In Croatia, not many people or officials could have predicted finally achieving EU member status would find the country worse off. This Reuters report shows the ugly side of today’s European Union economics, Croatia and other states wallowing at the bottom of the coalition’s heap.
Croatia, the EU bloc’s 28th member state, has an economy that continues to shrink where it counts most. The country with the most potential as a tourism destination, may end up being dragged down, not by tourism numbers falling, but because other member states simply outperform in manufacturing and in other sectors.

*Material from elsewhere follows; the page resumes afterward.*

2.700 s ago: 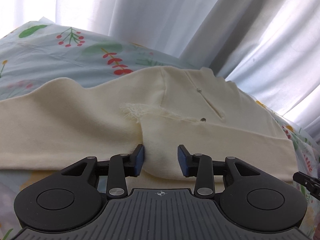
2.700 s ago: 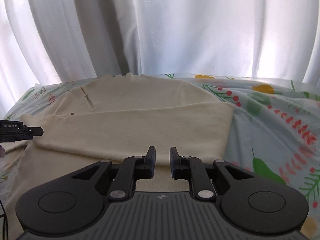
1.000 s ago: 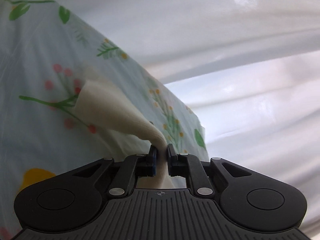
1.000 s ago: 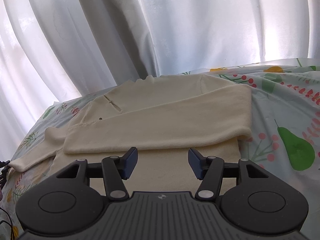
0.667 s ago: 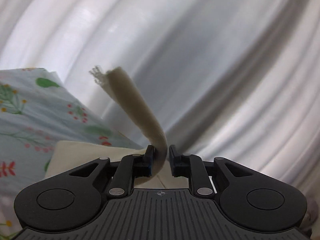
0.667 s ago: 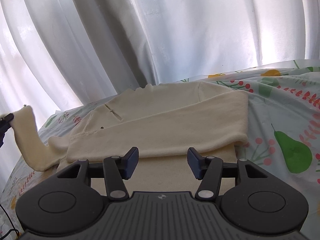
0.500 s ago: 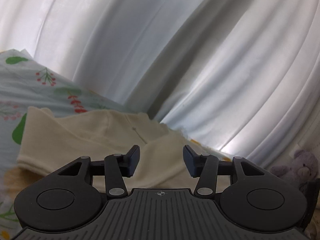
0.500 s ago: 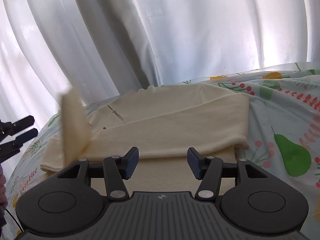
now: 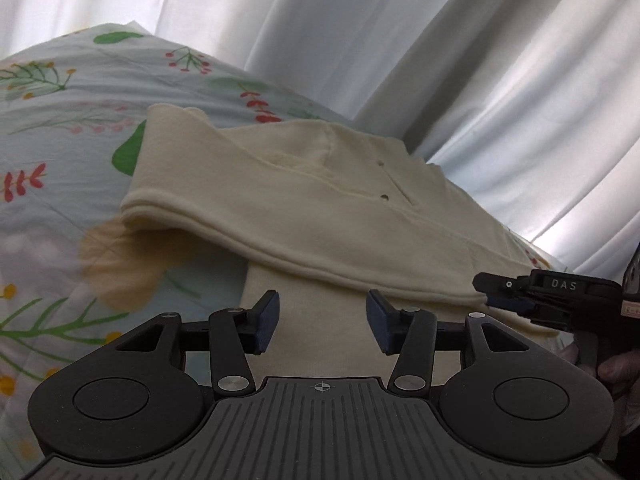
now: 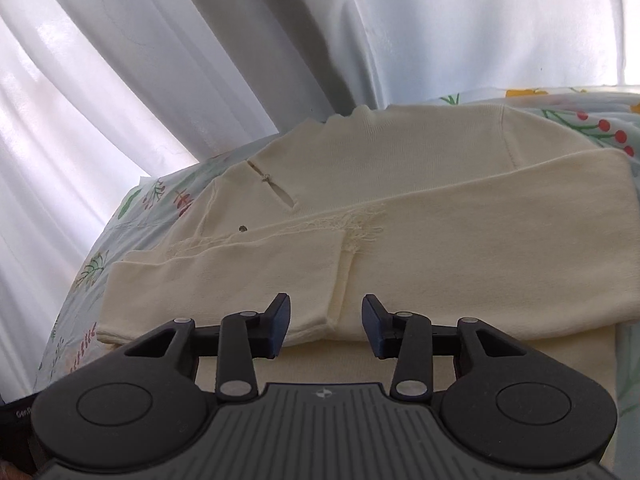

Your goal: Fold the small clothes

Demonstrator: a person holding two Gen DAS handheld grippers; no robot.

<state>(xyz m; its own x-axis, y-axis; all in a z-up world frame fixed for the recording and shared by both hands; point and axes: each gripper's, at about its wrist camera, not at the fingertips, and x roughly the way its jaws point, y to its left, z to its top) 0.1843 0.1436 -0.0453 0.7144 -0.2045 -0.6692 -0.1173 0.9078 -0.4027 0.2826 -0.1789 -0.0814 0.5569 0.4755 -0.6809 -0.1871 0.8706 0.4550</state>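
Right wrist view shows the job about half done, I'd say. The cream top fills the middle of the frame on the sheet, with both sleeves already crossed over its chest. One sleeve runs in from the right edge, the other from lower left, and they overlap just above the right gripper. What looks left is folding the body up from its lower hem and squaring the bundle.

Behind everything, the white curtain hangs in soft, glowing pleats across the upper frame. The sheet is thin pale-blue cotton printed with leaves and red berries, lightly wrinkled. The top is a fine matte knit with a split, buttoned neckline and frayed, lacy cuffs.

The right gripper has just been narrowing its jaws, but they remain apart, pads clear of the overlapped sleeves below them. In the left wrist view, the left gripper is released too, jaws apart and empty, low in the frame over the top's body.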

This, along with the pressures already being felt from the rift between east and west over Ukraine, does not bode well for Croats.

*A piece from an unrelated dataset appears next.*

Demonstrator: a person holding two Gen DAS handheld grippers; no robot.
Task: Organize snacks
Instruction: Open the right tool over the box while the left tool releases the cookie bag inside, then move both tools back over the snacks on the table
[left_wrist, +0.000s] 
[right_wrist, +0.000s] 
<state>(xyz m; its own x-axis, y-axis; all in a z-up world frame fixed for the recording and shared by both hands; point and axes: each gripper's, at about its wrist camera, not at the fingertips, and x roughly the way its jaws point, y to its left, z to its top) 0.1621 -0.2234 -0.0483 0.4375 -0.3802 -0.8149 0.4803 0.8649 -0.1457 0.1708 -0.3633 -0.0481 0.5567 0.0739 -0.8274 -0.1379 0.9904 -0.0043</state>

Even Greece and Cyprus show more promise that Croatia, according to Reuters’ and other reports. Startups and investment there, other than in tourism, just aren’t anything to write home about. What’s even worse, Croatia tourism may be taking a big hit too. Just the other day we reported on Darko Lorencin, the Croatian Tourism Minister, making it easier for Russian tourists to visit. With ongoing sanctions against Russia, and an emerging Cold War mentality in the west, it looks more and more like those Russian travelers will be staying home this Summer. Maybe forever.

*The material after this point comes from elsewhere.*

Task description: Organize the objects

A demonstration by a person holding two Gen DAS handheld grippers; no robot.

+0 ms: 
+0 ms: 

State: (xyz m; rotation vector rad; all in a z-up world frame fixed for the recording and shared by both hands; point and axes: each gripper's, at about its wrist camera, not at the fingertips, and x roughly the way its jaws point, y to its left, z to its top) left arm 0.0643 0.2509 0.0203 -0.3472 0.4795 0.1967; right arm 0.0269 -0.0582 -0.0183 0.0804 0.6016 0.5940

Formerly part of Yugoslavia, Croatia emerged from heated wars and worse to become the gem of that former republic’s fragmented parts, at least tourism and business wise. Today, though the wonders of Zagreb and Dubrovnik, Dalmatia and beyond still beckon, sagging economic conditions can spell disaster. The GDP of Croatia is the only one in the EU projected to sag. As private consumption and exports decline, Croatia and the Mediterranean island Cyprus are the only EU states whose GDP will shrink in 2014.
Finally, the message this sends to surrounding former Yugoslav nations is not good. If Croatia cannot make it in the EU, then most doubt the other states of Bosnia and Herzegovina, Kosovo, Macedonia, Montenegro, Serbia, and Slovenia may not fair even as well. Shipbuilding and industries that once propped up these economies during the era of Soviet influence, have all but dried up across this region.